→ **Action item**
Skip every image and restate the data word for word.

++++++++++++++++++++

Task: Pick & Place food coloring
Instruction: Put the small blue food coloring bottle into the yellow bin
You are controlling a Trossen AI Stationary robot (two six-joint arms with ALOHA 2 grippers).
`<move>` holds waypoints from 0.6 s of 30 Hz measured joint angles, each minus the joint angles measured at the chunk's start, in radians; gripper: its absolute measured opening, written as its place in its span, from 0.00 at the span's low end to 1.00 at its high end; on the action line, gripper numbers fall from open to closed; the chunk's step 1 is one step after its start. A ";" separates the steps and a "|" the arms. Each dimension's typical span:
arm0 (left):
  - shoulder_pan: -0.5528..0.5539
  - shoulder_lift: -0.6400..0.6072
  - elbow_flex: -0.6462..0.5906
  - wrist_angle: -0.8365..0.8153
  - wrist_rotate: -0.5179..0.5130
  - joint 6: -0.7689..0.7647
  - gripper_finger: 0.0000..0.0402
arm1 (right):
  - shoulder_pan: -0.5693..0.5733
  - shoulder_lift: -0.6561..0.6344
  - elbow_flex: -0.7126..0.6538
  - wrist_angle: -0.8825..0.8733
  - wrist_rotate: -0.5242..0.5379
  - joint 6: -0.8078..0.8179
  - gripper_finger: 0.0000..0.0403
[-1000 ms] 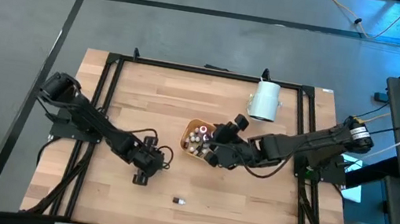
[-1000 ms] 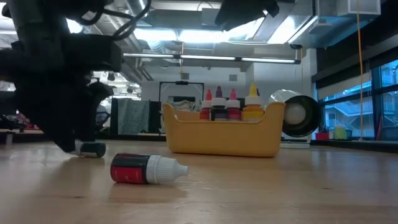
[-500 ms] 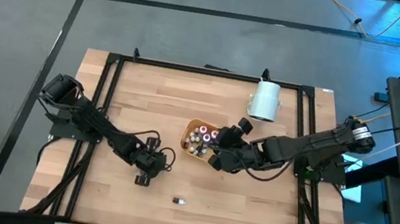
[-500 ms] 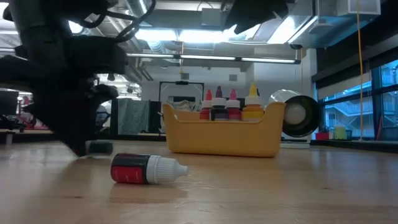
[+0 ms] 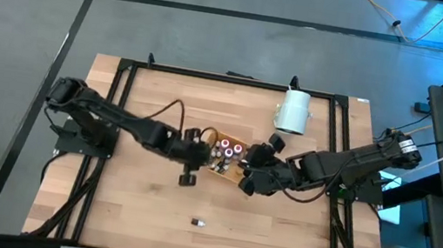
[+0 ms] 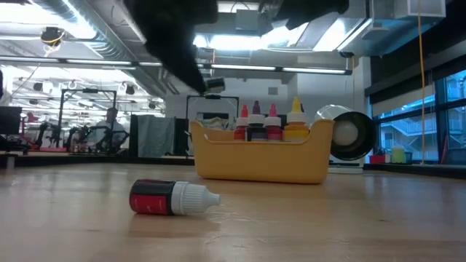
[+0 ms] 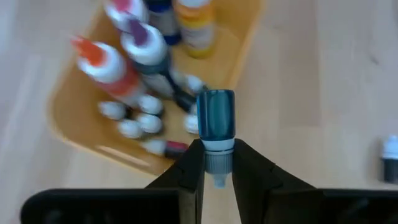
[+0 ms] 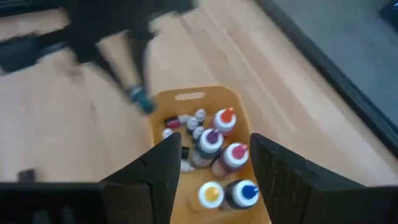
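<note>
The orange tray [image 5: 212,137] stands mid-table with several food coloring bottles upright inside it [image 7: 134,50]. My left gripper [image 5: 191,165] hangs over the tray's left rim [image 7: 81,124], shut on a teal bottle [image 7: 216,118], which also shows in the low view [image 6: 213,85]. My right gripper [image 8: 214,180] hovers open above the tray's right side and touches nothing. One red bottle with a white cap [image 6: 173,198] lies on its side on the table toward the near edge [image 5: 199,223]. My left gripper pinches the teal bottle by its pale cap end [image 7: 216,160] between the two fingers [image 7: 189,171]. The fingers slant down from above. The teal body sticks out past the fingertips in line with them, lifted clear above the tray's rim.
A large white cylinder [image 5: 294,111] lies at the table's far side, right of the tray [image 6: 349,135]. A black frame [image 5: 123,74] borders the wooden tabletop. Bare wood stretches along the near side around the red bottle.
My left gripper has taken hold of the teal bottle that lay on the table left of the tray, lifted it clear and carried it up and toward the right, over the tray's left rim. My right gripper has drifted slightly toward the right.
</note>
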 joint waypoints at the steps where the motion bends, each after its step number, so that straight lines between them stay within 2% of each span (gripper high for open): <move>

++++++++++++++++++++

→ **Response to the exercise**
Task: Pick & Place food coloring
Instruction: Put the small blue food coloring bottle into the yellow bin
You are controlling a Trossen AI Stationary robot (two six-joint arms with ALOHA 2 grippers).
`<move>` holds waypoints from 0.6 s of 30 Hz measured joint angles, each minus the joint angles measured at the chunk's start, in radians; gripper: its absolute measured opening, written as its place in its span, from 0.00 at the span's low end to 1.00 at its high end; on the action line, gripper numbers fall from open to closed; the chunk's step 1 is one step after its start. A ";" separates the steps and a "|" the arms. Each dimension's typical span:
arm0 (left):
  - shoulder_pan: -0.5528..0.5539
  - shoulder_lift: -0.6400..0.6072
  - elbow_flex: -0.6462..0.5906
  - wrist_angle: -0.8365..0.8153
  - wrist_rotate: -0.5179..0.5130
  - joint 6: -0.7689..0.7647
  - gripper_finger: 0.0000..0.0402
arm1 (right):
  - shoulder_pan: -0.5693..0.5733
  - shoulder_lift: -0.6561..0.6344
  - elbow_flex: -0.7126..0.6538
  - wrist_angle: -0.8825..0.8733
  - wrist_rotate: -0.5242..0.5379
  - joint 6: -0.8078..0.8179
  - gripper_finger: 0.0000..0.0403
[-1000 ms] 
[-1000 ms] 
[-500 ms] 
[-500 ms] 
[+0 ms] 
[+0 ms] 
[+0 ms] 
[+0 ms] 
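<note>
The orange tray [image 5: 212,137] stands mid-table with several food coloring bottles upright inside it [image 7: 134,50]. My left gripper [image 5: 191,165] hangs over the tray's left rim [image 7: 81,124], shut on a teal bottle [image 7: 216,118], which also shows in the low view [image 6: 213,85]. My right gripper [image 8: 214,180] hovers open above the tray's right side and touches nothing. One red bottle with a white cap [image 6: 173,198] lies on its side on the table toward the near edge [image 5: 199,223]. My left gripper pinches the teal bottle by its pale cap end [image 7: 216,160] between the two fingers [image 7: 189,171]. The fingers slant down from above. The teal body sticks out past the fingertips in line with them, lifted clear above the tray's rim.
A large white cylinder [image 5: 294,111] lies at the table's far side, right of the tray [image 6: 349,135]. A black frame [image 5: 123,74] borders the wooden tabletop. Bare wood stretches along the near side around the red bottle.
My left gripper has taken hold of the teal bottle that lay on the table left of the tray, lifted it clear and carried it up and toward the right, over the tray's left rim. My right gripper has drifted slightly toward the right.
</note>
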 joint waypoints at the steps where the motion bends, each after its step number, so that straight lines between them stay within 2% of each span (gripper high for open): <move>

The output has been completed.